Set down word for word each line from the start of the listing through the line that contains "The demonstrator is", both included.

* * *

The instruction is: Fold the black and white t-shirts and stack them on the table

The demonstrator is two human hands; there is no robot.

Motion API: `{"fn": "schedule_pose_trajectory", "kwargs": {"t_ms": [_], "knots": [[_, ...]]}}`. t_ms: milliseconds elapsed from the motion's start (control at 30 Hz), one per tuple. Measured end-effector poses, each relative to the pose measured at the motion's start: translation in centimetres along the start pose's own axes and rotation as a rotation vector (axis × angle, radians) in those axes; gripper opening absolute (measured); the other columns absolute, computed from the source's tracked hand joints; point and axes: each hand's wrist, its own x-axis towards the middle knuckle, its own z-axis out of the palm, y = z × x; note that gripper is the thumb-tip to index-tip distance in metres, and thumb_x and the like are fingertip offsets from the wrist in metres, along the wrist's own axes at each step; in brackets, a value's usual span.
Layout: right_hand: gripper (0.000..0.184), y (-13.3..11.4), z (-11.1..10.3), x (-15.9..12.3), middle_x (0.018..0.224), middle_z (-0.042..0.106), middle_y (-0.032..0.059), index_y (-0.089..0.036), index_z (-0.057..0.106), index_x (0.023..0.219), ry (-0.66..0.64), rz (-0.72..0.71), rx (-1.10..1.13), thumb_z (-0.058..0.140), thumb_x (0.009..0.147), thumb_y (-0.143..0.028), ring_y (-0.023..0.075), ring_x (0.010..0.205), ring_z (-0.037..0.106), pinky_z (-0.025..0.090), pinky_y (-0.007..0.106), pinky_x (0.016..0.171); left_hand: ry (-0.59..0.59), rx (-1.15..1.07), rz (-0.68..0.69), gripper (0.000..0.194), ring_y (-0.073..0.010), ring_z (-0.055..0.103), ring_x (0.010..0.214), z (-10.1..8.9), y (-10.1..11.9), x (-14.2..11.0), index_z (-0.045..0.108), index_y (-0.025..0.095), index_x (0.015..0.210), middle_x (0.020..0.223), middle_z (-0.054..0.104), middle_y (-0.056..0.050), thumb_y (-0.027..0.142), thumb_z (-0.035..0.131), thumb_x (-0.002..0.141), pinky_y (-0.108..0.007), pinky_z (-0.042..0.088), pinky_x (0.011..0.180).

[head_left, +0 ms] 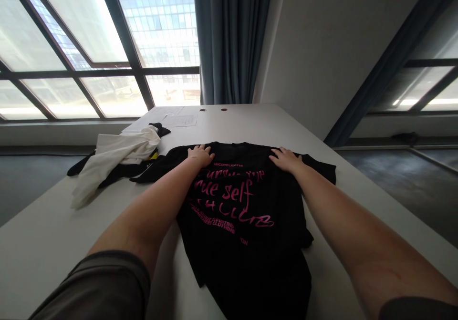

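Observation:
A black T-shirt (pixel 250 258) with pink lettering lies spread on the white table, its neckline at the far side and its lower part toward me. My left hand (pixel 201 156) rests on the left shoulder area of the shirt, fingers stretched and spread. On the opposite shoulder lies my right hand (pixel 285 159), palm down with its fingers apart. Neither hand visibly grasps the cloth. Both sleeves reach outward past my hands. Wrinkles break up the printed words, and the shirt's lower edge is folded unevenly.
Left of the shirt lies a heap of white and black clothing (pixel 123 150) with a bit of yellow. Paper sheets (pixel 181 120) are on the far part of the white table (pixel 246 125). Behind stand windows, a blue-grey curtain (pixel 232 43) and a pale wall.

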Motion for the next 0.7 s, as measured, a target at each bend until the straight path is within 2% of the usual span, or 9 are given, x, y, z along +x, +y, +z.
{"fn": "schedule_pose_trajectory", "kwargs": {"t_ms": [100, 233, 333, 467, 533, 633, 700], "knots": [[0.075, -0.7, -0.1, 1.4, 0.175, 0.026, 0.0106, -0.035, 0.039, 0.165, -0.028, 0.044, 0.012, 0.025, 0.102, -0.073, 0.0491, 0.157, 0.024, 0.017, 0.091, 0.11, 0.006, -0.017, 0.024, 0.071, -0.0365, 0.014, 0.164, 0.9, 0.5, 1.8, 0.029, 0.03, 0.169, 0.178, 0.018, -0.007, 0.06, 0.027, 0.104, -0.068, 0.015, 0.127], [0.075, -1.0, 0.1, 3.5, 0.177, 0.024, 0.0054, -0.04, 0.036, 0.166, -0.044, 0.044, 0.024, 0.026, 0.101, -0.073, 0.0479, 0.159, 0.021, 0.014, 0.089, 0.113, -0.025, -0.047, -0.019, 0.076, -0.0383, 0.005, 0.165, 1.5, 0.1, 3.8, 0.02, 0.034, 0.171, 0.179, 0.008, -0.004, 0.067, 0.023, 0.102, -0.077, 0.008, 0.124], [0.071, -0.5, -0.1, 4.3, 0.176, 0.026, 0.0073, -0.038, 0.04, 0.165, -0.031, 0.009, 0.017, 0.029, 0.102, -0.069, 0.0493, 0.158, 0.022, 0.016, 0.089, 0.113, -0.044, -0.07, -0.055, 0.079, -0.039, 0.001, 0.165, 1.4, -0.4, 4.6, 0.018, 0.034, 0.172, 0.179, 0.004, -0.002, 0.07, 0.022, 0.101, -0.08, 0.004, 0.123], [0.07, -0.9, -0.8, 3.3, 0.178, 0.015, 0.0082, -0.03, 0.045, 0.163, 0.057, -0.083, -0.087, 0.036, 0.103, -0.063, 0.048, 0.161, 0.007, 0.008, 0.084, 0.119, -0.003, -0.09, -0.094, 0.079, -0.04, 0.001, 0.164, 1.2, -0.5, 4.9, 0.02, 0.034, 0.171, 0.179, 0.007, -0.002, 0.069, 0.022, 0.101, -0.079, 0.003, 0.123], [0.068, -2.1, -1.0, 2.3, 0.178, 0.018, 0.0083, -0.029, 0.043, 0.164, 0.061, -0.143, -0.115, 0.038, 0.103, -0.061, 0.0458, 0.162, 0.01, 0.005, 0.08, 0.122, 0.01, -0.099, -0.116, 0.077, -0.0407, 0.002, 0.164, 1.2, -0.4, 4.8, 0.023, 0.036, 0.171, 0.179, 0.012, -0.002, 0.069, 0.023, 0.101, -0.079, 0.003, 0.123], [0.072, -4.7, -0.8, 0.5, 0.175, 0.027, 0.0117, -0.029, 0.038, 0.166, -0.099, -0.163, -0.094, 0.036, 0.104, -0.065, 0.0446, 0.158, 0.025, 0.014, 0.078, 0.122, 0.013, -0.113, -0.129, 0.076, -0.0419, 0.004, 0.164, 1.1, -0.4, 4.7, 0.025, 0.038, 0.17, 0.179, 0.016, -0.002, 0.069, 0.024, 0.1, -0.079, 0.002, 0.124], [0.078, -6.2, -0.3, -0.6, 0.176, 0.021, 0.0145, -0.027, 0.032, 0.169, -0.162, -0.135, -0.079, 0.033, 0.103, -0.07, 0.0446, 0.159, 0.023, 0.018, 0.077, 0.121, 0.015, -0.116, -0.111, 0.075, -0.0424, 0.005, 0.164, 1.1, -0.7, 4.6, 0.026, 0.038, 0.17, 0.178, 0.018, -0.002, 0.068, 0.023, 0.101, -0.078, 0.001, 0.124]]}}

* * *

# [Result for this exercise]
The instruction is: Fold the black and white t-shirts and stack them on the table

The demonstrator is two human hands; there is no robot.

No additional answer is expected.